Au programme, en revanche, un forum d'affaires, auquel participera une quarantaine d'entreprises françaises, en présence d'Elisabeth Borne. L'impératif pour Paris est de renouer des liens un peu distendus depuis la crise sanitaire et la chute d'Abdelaziz Bouteflika et des réseaux qui lui étaient liés.

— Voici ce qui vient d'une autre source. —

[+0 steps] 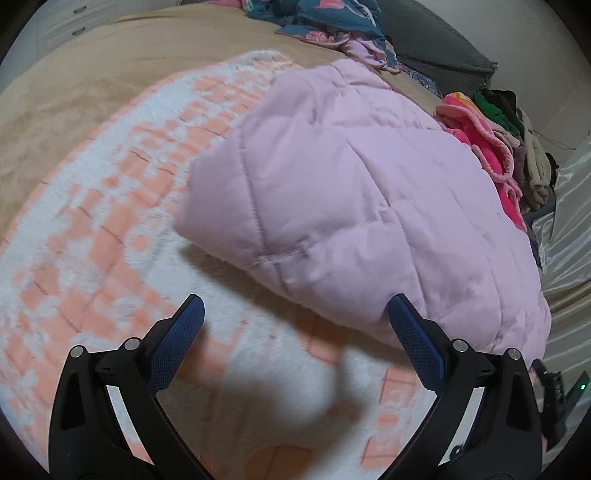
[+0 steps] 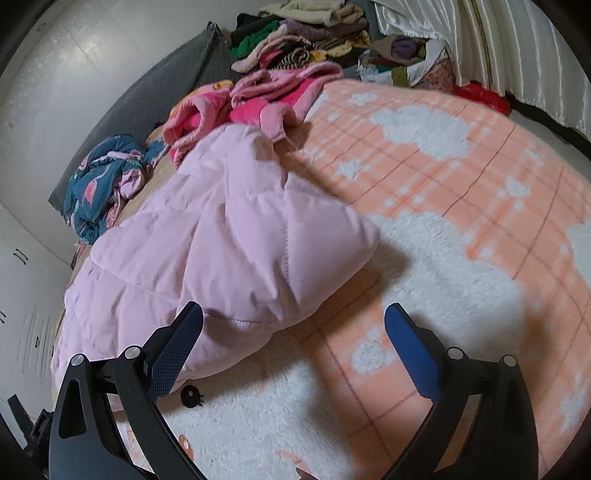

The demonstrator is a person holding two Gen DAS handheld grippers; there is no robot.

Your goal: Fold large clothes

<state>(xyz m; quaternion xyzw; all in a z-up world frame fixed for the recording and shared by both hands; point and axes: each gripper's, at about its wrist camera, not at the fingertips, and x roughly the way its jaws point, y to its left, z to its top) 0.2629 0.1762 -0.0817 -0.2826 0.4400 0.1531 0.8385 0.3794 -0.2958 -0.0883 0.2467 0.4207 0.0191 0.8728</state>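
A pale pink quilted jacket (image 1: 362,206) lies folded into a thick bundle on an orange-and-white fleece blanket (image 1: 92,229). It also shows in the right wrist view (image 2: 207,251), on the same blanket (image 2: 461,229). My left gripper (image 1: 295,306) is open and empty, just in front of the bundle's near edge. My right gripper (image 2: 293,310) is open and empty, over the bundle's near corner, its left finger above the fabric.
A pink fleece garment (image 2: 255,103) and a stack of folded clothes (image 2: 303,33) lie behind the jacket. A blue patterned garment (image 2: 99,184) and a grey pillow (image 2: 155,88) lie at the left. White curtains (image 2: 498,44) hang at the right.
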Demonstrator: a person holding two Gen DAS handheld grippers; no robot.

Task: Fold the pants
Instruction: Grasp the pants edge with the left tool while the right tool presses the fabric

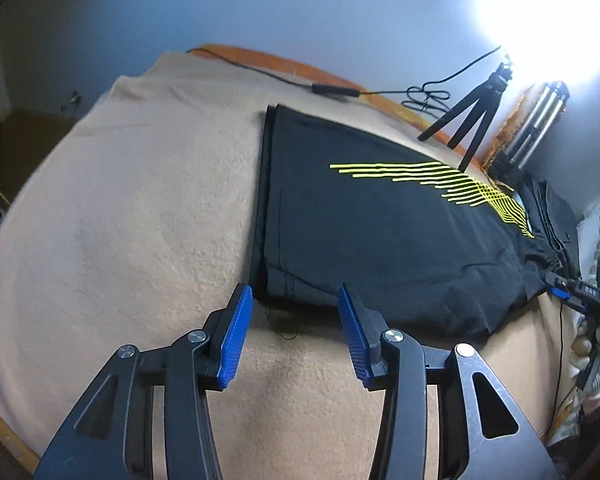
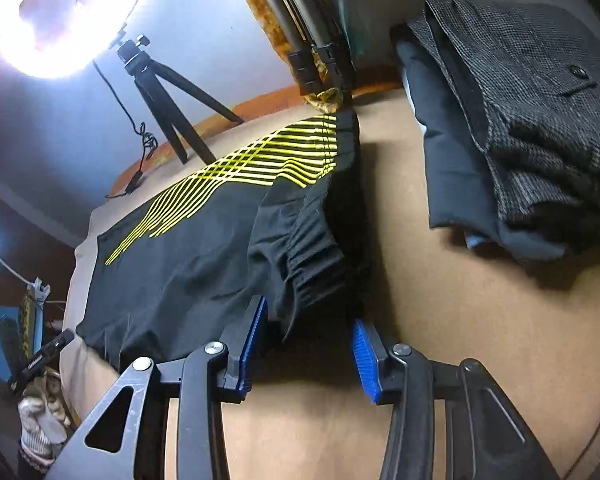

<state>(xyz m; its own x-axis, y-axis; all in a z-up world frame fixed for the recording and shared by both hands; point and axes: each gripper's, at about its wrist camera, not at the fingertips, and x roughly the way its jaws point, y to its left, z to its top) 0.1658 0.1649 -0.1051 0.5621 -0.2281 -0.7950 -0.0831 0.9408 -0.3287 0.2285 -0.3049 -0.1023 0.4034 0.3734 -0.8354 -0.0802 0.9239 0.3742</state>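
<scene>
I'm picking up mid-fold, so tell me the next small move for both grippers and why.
Probably ease both forward and close on the near edge. The black pants lie flat on the blanket. The left gripper is open at the hem corner, the right gripper open at the gathered waistband; neither holds cloth yet.

The pants (image 1: 380, 240) lie flat on the blanket (image 1: 140, 200), hem corner just ahead of the left gripper (image 1: 296, 320), waistband before the right gripper (image 2: 308, 340). Behind them stands a small tripod (image 1: 472, 120); a pile of what seems folded clothing (image 2: 520, 120) lies right of the waistband
</scene>
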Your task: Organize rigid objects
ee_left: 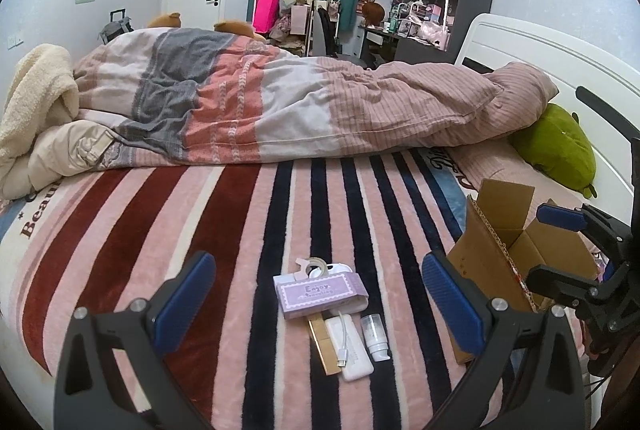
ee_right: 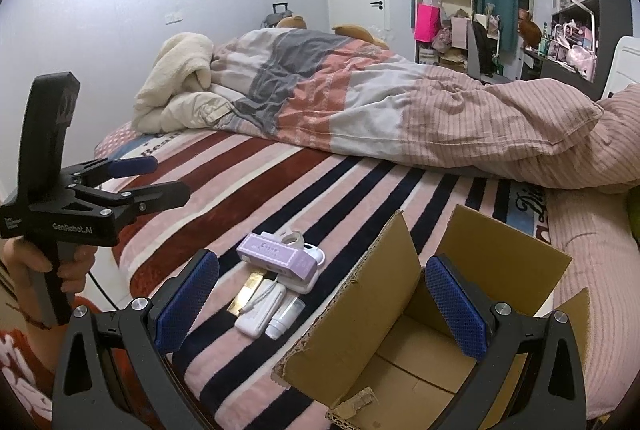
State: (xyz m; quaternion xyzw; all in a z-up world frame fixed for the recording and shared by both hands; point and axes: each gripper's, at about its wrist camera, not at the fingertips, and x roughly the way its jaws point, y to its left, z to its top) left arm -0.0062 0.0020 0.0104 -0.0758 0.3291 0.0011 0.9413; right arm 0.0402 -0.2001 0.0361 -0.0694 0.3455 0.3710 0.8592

La Chine et les pays du Golfe en ont depuis profité pour se rapprocher d'Alger, mais Paris veut démontrer qu'elle compte bien reconquérir ses parts de marché.

La question délicate des visas

Et il y a aussi la délicate question des visas, dont Paris a restreint la distribution dans les trois pays du Maghreb, avec un ultimatum posé sur la table : soit ces pays, et donc l'Algérie, acceptent de délivrer des laissez-passer consulaires et de récupérer leurs ressortissants arrivés illégalement en France, soit la France restreint le nombre de visas accordés chaque année.

Au plus fort de la crise, ce quota de visas a été divisé par deux, avec des résultats mitigés. Il y a du mieux, selon l'exécutif français, mais les discussions n'ont pas totalement abouti non plus, Alger faisant valoir de son côté que les dossiers qui lui sont présentés ne concernent pas tous des ressortissants algériens, un arguments utilisé également par ses deux voisins marocains et tunisiens. Fin août, Emmanuel Macron avait tenté une autre approche, plus incitative, en assouplissant le régime des visas pour les étudiants, les entrepreneurs, les scientifiques et les sportifs, les artistes.

Mais, là encore, Alger doit coopérer de manière plus accrue dans la lutte contre l'immigration illégale. C'est le dossier qui sera évoqué, notamment par Gérald Darmanin, ministre de l'Intérieur, qui s'envole lui aussi à Alger tout à l'heure avec Elisabeth Borne.